Exactly the lines from the beginning of the records below through the line with "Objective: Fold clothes" must be given again, without pictures.

---------- DATA RECORDS

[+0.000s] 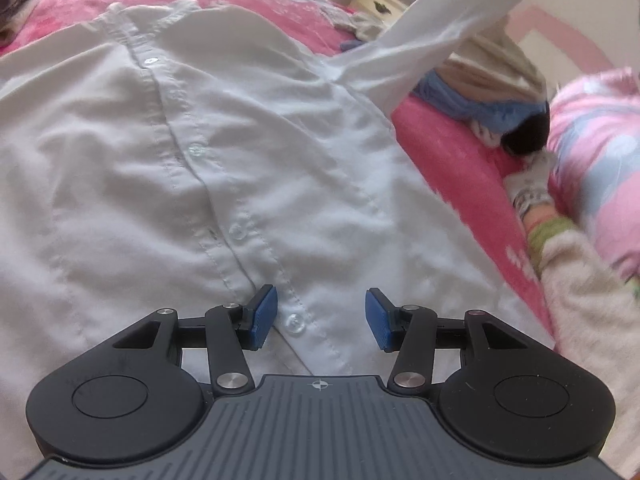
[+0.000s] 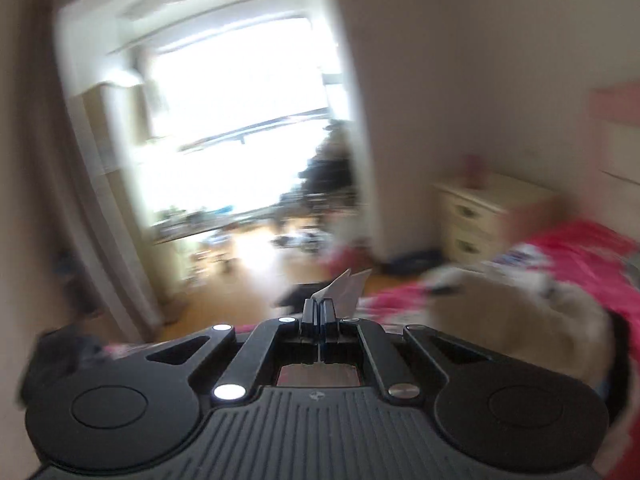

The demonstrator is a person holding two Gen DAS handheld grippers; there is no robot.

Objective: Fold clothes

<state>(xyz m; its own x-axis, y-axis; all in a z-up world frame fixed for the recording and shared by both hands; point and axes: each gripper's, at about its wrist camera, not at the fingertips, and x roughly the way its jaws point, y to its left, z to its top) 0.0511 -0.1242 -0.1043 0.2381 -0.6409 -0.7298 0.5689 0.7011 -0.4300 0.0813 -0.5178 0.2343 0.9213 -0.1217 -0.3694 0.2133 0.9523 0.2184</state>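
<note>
right gripper (image 2: 319, 303) jaws pinching white fabric (image 2: 345, 285), blurred bedroom

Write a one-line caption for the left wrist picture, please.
Open left gripper hovers over a white button-up shirt on a pink bedspread.

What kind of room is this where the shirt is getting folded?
Most likely a bedroom in a home: a white shirt lies on a bed with a pink cover, and a cream chest of drawers stands by the wall.

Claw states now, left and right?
Left claw: open, empty, over the white shirt.
Right claw: shut on a bit of white fabric.
</note>
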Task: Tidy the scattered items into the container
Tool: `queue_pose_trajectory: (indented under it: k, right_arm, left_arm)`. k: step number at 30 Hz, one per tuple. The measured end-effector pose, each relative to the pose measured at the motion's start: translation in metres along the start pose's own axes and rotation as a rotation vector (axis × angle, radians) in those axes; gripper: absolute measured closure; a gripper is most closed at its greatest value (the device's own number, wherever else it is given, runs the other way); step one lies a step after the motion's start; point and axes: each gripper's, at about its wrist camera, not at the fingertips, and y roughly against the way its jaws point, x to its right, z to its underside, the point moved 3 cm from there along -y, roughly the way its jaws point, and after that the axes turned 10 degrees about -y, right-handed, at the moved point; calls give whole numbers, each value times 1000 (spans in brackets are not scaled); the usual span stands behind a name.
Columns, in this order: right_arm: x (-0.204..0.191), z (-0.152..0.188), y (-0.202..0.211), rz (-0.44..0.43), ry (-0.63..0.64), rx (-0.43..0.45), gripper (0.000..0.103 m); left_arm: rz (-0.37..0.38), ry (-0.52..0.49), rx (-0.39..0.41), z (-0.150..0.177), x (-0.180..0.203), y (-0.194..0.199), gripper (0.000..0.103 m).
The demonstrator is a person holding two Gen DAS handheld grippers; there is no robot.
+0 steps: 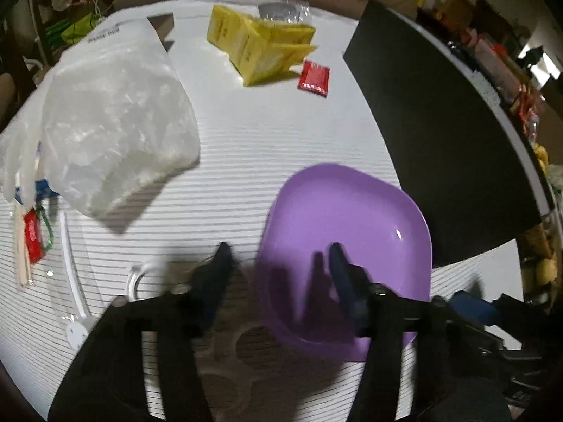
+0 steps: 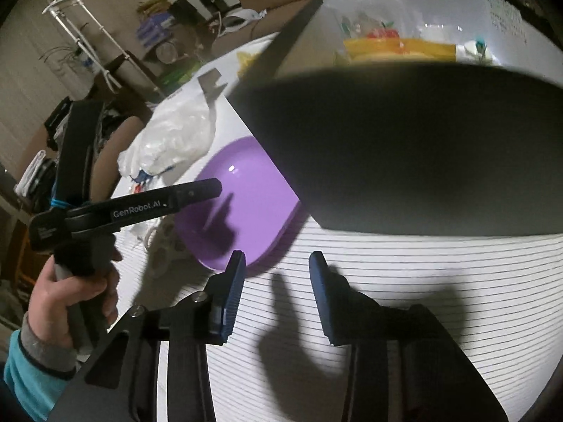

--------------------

> _ANSWER TO THIS EXERCISE_:
[+0.000s] 
[+0.000s] 

The demonstrator is a person holding two Gen DAS handheld grippers; there is no robot.

Objective: Fold clothes

Output is finished, and nothing else is required.